_Task description_
Write out every line of the material exactly as it appears.

_Information provided_
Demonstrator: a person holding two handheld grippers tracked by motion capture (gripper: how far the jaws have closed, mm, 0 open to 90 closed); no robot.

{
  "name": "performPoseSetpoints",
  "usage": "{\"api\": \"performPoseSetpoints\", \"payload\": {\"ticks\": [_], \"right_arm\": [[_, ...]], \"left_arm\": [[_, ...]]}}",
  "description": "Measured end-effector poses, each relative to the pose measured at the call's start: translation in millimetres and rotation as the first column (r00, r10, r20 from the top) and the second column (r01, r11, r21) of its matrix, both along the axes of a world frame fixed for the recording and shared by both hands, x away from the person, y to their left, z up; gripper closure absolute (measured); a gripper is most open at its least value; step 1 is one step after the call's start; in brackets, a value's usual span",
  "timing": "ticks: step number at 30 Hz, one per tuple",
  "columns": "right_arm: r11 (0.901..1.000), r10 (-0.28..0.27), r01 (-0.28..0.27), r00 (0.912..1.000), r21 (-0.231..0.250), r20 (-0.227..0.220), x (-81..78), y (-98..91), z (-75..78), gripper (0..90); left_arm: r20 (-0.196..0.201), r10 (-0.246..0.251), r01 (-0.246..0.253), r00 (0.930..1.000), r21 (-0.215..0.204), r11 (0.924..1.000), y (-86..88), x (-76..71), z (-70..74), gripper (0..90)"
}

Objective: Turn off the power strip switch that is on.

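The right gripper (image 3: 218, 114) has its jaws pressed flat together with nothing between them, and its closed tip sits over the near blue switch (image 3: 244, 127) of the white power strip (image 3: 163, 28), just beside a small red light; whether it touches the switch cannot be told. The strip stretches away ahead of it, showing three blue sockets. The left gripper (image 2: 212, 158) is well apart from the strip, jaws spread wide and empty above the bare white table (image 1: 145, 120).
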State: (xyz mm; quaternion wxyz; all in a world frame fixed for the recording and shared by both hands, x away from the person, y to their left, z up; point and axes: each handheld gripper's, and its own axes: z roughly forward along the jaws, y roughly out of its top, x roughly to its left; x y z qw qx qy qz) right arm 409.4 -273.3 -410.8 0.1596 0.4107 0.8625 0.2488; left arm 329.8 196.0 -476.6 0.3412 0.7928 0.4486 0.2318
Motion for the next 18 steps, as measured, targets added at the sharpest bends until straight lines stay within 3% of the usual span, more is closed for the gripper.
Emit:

_Solution for this task_
Demonstrator: a person holding two handheld grippers tracked by motion capture (gripper: how far the jaws have closed, mm, 0 open to 90 closed); no robot.

{
  "name": "performPoseSetpoints",
  "usage": "{\"api\": \"performPoseSetpoints\", \"payload\": {\"ticks\": [_], \"right_arm\": [[_, ...]], \"left_arm\": [[_, ...]]}}",
  "description": "Measured end-effector poses, each relative to the pose measured at the call's start: translation in millimetres and rotation as the first column (r00, r10, r20 from the top) and the second column (r01, r11, r21) of its matrix, both along the axes of a world frame fixed for the recording and shared by both hands, x away from the person, y to their left, z up; gripper closure absolute (measured); a gripper is most open at its least value; step 1 is one step after the call's start; in brackets, a value's usual span",
  "timing": "ticks: step number at 30 Hz, one per tuple",
  "columns": "right_arm: r11 (0.901..1.000), r10 (-0.28..0.27), r01 (-0.28..0.27), r00 (0.912..1.000), r21 (-0.231..0.250), r20 (-0.227..0.220), x (-81..78), y (-98..91), z (-75..78), gripper (0..90); left_arm: r20 (-0.196..0.201), r10 (-0.246..0.251), r01 (-0.246..0.253), r00 (0.930..1.000), r21 (-0.215..0.204), r11 (0.924..1.000), y (-86..88), x (-76..71), z (-70..74), gripper (0..90)"
}

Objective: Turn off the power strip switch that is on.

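The right gripper (image 3: 218, 114) has its jaws pressed flat together with nothing between them, and its closed tip sits over the near blue switch (image 3: 244, 127) of the white power strip (image 3: 163, 28), just beside a small red light; whether it touches the switch cannot be told. The strip stretches away ahead of it, showing three blue sockets. The left gripper (image 2: 212, 158) is well apart from the strip, jaws spread wide and empty above the bare white table (image 1: 145, 120).
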State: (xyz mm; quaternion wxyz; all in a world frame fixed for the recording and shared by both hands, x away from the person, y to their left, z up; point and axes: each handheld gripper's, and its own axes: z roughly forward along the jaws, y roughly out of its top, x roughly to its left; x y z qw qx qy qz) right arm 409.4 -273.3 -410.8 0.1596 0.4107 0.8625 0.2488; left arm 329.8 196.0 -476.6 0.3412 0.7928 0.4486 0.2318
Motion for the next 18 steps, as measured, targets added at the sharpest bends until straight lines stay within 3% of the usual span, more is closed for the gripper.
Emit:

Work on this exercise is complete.